Constitutional orthogonality uses runtime adversarial review. Transparent (see which constitution objected), dynamic (constitutions are prompts you can change), multi-agent not self-critique.
Difference: CAI = "make one agent safe." Orthogonality = "make agent decisions robust."
Complementary layers. CAI model can be substrate for orthogonal coordination.
Failure Modes
Shared blindspot: Orthogonal constitutions converge on same flawed assumption. No structural mitigation—detection happens when output fails, not before.
Coordination overhead: Too many reviewers → nothing ships. Start with 2-3 orthogonal pairs. Scale only when rejection rate falls below 20%.
Mandate drift: Constitutions weaken over time ("be helpful" becomes universal approval). Audit rejection rates. If trending toward zero, constitutions lost teeth.
References
- docs/constitutions.md — Space-OS constitutional implementation
- docs/philosophy.md — Why orthogonality beats consensus
- docs/thesis.md — Adversarial convergence mechanism
- brr/findings/022-orthogonal-convergence.md — Empirical evidence from space-os swarm
Falsifiability
If constitutional orthogonality works:
- Cross-agent corrections observable in logs
- Rejection rate 20-40% sustained
- Output quality (measured downstream) > single-agent baseline
If it doesn't:
- Agents converge to unanimous approval (mandates too weak)
- Coordination overhead kills velocity (too many reviewers)
- Same failure modes as single-agent (orthogonality insufficient)

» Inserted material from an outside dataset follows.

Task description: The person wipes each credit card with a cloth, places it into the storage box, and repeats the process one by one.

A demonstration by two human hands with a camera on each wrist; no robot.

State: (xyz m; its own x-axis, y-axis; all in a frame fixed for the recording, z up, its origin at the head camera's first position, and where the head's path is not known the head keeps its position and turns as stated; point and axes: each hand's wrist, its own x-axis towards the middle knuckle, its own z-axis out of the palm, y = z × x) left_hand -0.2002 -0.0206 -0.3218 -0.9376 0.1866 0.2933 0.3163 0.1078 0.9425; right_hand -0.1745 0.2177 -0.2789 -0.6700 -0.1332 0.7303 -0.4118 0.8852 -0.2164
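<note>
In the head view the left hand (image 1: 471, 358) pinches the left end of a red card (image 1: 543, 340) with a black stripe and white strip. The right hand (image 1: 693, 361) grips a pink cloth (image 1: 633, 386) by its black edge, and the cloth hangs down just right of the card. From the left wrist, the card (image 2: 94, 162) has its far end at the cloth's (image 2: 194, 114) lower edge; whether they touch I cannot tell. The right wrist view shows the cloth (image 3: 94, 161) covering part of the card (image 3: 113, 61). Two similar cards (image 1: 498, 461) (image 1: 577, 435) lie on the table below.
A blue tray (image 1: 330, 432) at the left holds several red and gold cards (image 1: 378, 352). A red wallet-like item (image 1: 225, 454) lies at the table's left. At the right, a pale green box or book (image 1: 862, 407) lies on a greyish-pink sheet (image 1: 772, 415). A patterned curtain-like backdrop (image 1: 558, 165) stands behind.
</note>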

Track these. If orthogonality fails, methodology documents why.
Runnable Reference Implementation
See examples/minimal-orthogonality.py for a complete, standalone implementation demonstrating:
- Two agents with orthogonal constitutions (zealot, prime)
- Adversarial review process
- SQLite ledger for review history
- Challenge rate measurement
~100 lines, zero space-os dependencies. Adapt for your multi-agent system.